• _THE TASK_:
Below are some records. Return exactly the lines from the one with "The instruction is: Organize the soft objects" to the one with "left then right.", and nothing else.
↓
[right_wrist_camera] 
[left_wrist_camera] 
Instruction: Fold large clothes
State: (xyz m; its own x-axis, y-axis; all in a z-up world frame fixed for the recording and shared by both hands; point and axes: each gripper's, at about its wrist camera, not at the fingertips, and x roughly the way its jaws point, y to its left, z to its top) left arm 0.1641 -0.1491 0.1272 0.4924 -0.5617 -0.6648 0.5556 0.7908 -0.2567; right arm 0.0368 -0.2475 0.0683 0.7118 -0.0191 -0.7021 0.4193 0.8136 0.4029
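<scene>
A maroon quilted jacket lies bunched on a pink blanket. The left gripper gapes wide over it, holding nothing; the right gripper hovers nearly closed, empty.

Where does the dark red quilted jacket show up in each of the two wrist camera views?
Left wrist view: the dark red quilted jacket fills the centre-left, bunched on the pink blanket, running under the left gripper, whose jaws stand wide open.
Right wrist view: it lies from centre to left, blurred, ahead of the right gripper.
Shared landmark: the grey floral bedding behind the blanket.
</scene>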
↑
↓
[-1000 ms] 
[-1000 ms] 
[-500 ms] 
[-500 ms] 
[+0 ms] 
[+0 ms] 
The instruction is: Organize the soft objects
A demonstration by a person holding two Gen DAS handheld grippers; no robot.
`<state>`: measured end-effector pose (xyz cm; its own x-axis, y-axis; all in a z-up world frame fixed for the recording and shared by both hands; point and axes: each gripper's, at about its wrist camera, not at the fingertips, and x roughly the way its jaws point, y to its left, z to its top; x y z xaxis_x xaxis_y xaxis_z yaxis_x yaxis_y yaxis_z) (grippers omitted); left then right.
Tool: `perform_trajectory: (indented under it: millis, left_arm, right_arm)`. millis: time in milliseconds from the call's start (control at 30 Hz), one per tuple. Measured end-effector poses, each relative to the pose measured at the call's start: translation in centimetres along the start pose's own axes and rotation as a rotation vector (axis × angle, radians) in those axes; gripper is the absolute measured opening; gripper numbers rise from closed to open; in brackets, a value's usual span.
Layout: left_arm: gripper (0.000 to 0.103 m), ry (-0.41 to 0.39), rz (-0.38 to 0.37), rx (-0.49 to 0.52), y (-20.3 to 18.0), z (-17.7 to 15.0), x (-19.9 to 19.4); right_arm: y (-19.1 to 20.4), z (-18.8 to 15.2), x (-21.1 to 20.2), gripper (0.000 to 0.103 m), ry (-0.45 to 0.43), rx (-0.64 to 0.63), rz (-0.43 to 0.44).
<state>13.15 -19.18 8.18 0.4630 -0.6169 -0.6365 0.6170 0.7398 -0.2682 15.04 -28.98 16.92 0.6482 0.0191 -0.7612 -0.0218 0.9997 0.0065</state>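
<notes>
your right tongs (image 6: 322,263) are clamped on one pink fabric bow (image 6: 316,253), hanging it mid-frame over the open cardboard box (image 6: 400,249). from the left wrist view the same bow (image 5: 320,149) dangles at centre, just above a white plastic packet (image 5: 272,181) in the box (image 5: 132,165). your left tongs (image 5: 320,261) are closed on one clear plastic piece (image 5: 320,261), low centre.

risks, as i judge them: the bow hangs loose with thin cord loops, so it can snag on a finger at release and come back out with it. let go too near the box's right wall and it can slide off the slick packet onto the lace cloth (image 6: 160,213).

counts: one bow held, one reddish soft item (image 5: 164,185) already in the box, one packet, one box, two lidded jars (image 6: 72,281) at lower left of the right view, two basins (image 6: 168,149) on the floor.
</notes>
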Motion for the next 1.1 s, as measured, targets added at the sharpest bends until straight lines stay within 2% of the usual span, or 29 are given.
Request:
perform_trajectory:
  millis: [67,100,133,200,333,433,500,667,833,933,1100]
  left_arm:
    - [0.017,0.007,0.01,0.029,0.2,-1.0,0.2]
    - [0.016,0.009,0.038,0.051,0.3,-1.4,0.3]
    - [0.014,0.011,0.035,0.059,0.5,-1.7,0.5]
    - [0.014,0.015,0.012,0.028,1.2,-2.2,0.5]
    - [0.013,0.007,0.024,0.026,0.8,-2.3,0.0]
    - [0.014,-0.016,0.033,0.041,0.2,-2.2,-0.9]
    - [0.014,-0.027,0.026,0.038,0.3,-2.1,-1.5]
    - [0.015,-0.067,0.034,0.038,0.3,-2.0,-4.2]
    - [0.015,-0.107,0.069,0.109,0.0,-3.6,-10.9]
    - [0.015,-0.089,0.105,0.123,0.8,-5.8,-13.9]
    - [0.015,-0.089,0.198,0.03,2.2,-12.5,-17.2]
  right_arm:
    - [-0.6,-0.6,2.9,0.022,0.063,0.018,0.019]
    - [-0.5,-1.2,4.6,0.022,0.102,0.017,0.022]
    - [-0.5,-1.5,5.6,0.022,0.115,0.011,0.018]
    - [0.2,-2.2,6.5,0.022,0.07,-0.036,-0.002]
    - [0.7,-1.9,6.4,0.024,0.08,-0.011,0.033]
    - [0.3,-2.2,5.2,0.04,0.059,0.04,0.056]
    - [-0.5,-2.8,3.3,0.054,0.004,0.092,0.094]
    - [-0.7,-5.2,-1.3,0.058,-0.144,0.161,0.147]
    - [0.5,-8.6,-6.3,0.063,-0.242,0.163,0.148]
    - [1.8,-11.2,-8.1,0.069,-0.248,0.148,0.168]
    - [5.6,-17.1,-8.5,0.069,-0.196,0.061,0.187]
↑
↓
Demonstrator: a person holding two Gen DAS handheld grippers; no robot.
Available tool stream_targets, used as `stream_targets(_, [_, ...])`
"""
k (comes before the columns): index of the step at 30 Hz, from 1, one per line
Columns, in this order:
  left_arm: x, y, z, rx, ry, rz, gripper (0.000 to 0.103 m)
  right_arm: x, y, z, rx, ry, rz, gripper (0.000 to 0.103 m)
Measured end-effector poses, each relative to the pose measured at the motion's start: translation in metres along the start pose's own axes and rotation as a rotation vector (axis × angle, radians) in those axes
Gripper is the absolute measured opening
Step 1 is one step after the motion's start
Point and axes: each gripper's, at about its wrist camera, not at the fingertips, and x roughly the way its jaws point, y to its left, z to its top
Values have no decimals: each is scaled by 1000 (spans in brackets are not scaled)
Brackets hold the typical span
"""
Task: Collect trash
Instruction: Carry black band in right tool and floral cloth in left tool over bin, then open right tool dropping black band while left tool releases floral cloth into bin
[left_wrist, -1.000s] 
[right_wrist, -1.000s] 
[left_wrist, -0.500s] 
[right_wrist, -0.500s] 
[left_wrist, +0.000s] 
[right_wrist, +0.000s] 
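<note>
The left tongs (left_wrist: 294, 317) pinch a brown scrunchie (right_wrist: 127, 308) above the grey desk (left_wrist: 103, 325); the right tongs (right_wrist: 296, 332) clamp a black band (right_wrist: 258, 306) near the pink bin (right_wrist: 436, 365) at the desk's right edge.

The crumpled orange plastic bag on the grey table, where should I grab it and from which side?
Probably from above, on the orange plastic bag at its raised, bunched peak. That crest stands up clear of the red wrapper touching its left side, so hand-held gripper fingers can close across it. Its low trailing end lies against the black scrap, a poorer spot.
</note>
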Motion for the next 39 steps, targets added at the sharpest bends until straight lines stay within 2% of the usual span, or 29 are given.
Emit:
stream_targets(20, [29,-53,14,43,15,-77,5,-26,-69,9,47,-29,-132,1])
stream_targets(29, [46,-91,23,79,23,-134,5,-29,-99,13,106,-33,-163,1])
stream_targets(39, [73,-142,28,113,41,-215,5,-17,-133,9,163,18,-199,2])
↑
• _RESULT_:
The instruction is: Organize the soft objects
A demonstration by a person holding two Gen DAS handheld grippers; no robot.
`<state>`: measured end-effector pose (xyz cm; its own x-axis, y-axis; all in a z-up world frame fixed for the recording and shared by both hands; point and axes: each gripper's, at about its wrist camera, not at the fingertips, and x roughly the way its jaws point, y to its left, z to its top; x y z xaxis_x xaxis_y xaxis_z yaxis_x yaxis_y yaxis_z) (grippers omitted); left then right.

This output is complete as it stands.